By Brandon Bub
March 23, 2014
Last week brought the death of the Reverend Fred Phelps at the age of 84. I hesitate to use that title to describe him because there are few people out there perhaps less deserving of reverence than Phelps. This man made it his life’s mission to spout hateful rhetoric about homosexuals and the gay rights movement, disrupting military funerals with sings saying “Thank God for dead soldiers” because he believed that God was rightfully punishing America for not effectively exterminating its homosexual population.
For a long time I wondered whether or not Phelps’ beliefs were sincerely held. His congregation in Kansas was so small that its only members included his close family members and a few neighbors. With religion and public life, there is often a degree of play-acting as people try to find a mouthpiece for their views. My assumption had long been that Phelps knew he could guarantee himself a spot in public discourse by taking the most deplorable position possible and waiting for a major news network to give him a microphone. But the frightening thing is that Phelps and his family followers, who for the most part were highly educated, believed their message wholeheartedly. Phelps’ daughter, Margie, actually argued for the family before the Supreme Court in the 2011 case Snyder v. Phelps, the case that sought to resolve the question of whether or not the First Amendment protected the Westboro Baptist Church’s protests at military funerals against tort liability.

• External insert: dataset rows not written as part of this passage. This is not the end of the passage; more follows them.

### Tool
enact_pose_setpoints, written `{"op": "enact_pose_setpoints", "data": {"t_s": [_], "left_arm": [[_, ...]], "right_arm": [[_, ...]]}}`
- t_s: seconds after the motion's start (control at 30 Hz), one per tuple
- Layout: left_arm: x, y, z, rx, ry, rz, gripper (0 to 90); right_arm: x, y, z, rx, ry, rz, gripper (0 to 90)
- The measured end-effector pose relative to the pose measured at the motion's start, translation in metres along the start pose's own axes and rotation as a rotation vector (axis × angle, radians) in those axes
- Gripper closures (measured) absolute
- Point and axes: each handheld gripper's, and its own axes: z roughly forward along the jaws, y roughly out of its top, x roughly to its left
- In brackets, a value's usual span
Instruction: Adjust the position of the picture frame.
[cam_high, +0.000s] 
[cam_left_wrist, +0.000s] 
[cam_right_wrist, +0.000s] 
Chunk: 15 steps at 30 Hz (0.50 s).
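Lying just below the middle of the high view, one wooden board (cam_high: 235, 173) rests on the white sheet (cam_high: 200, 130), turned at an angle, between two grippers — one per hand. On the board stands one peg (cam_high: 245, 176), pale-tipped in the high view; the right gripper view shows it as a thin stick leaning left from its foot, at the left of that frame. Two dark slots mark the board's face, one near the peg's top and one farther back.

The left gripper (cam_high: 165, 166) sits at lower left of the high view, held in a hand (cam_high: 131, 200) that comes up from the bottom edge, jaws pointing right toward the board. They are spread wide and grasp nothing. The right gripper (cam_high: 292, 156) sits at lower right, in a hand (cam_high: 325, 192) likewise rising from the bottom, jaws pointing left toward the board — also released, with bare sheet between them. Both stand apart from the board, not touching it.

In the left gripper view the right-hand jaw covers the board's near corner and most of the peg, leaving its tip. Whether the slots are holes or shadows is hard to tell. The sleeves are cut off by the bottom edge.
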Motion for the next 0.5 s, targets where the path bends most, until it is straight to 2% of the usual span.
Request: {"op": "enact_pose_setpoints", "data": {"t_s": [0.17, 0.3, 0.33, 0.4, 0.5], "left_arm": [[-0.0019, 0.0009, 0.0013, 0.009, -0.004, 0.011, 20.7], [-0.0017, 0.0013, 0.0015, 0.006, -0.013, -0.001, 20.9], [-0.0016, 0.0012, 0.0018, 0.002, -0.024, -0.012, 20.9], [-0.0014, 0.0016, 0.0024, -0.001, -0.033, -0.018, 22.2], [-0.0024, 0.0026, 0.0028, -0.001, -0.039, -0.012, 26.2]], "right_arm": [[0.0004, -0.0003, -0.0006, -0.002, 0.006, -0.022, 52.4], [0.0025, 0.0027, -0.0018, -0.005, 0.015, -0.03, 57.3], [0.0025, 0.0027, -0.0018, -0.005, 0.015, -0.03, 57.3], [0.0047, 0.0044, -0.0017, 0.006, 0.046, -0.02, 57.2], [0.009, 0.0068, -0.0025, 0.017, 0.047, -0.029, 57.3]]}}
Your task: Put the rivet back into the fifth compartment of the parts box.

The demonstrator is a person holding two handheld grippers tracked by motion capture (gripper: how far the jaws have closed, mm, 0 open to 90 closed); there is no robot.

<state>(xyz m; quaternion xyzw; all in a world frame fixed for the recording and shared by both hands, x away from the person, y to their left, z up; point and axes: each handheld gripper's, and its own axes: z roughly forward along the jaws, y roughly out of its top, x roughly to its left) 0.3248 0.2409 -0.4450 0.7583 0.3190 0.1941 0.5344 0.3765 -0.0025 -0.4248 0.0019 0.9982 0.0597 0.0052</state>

In that case, Albert Snyder, the father of the deceased U.S. Marine Lance Corporal Matthew Snyder, sued the WBC for damages on account of charges of defamation and intentional infliction of emotional stress. The Supreme Court sided with the Phelps family: in an 8-1 decision, they concluded that because WBC’s message was political by nature, they had to enjoy full First Amendment protection, no matter the despicable nature of their message. The idea undergirding the majority’s theory is that speech must be protected both when it is easy and when it is especially difficult; otherwise, why have a First Amendment in the first place?
Justice Samuel Alito offered the lone dissent. Even though his position did not win out, it is still one worth considering. Alito reminds us that the First Amendment is not an absolute: some forms of speech, like libel, obscenity, and “fighting words,” have long been outside the purview of the Amendment’s protection. As he writes, “When grave injury is intentionally inflicted by means of an attack like the one at issue here, the First Amendment should not interfere with recovery.”
On one hand, preventing the WBC from expressing their views without fear of reprisal could ostensibly be construed as censorship. On the other hand, however, I find myself drawn to Alito’s position. Can we really delude ourselves into thinking that every “political” position is one worth advocating? Will the marketplace of ideas always crowd out malicious voices to dilute their harmful influence? I’m not so certain on that question.
Like Phelps’ estranged son Nate, I take no joy in the WBC patriarch’s death. The man was clearly disturbed, and though his behavior was inexcusable, one must almost pity someone whose worldview could be so deluded. The problem is that Phelps and his family can often serve to distract us from the reality of LGBT issues in America. Phelps’ hatred was extraordinary, but we cannot pretend that through his absence, homophobia will disappear. Hatred and denial of rights can continue to manifest itself in subtle, influential ways–counter-protestors might outnumber members of the WBC at military funerals today, but let us not become complacent and assume that the battle for LGBT rights is won today.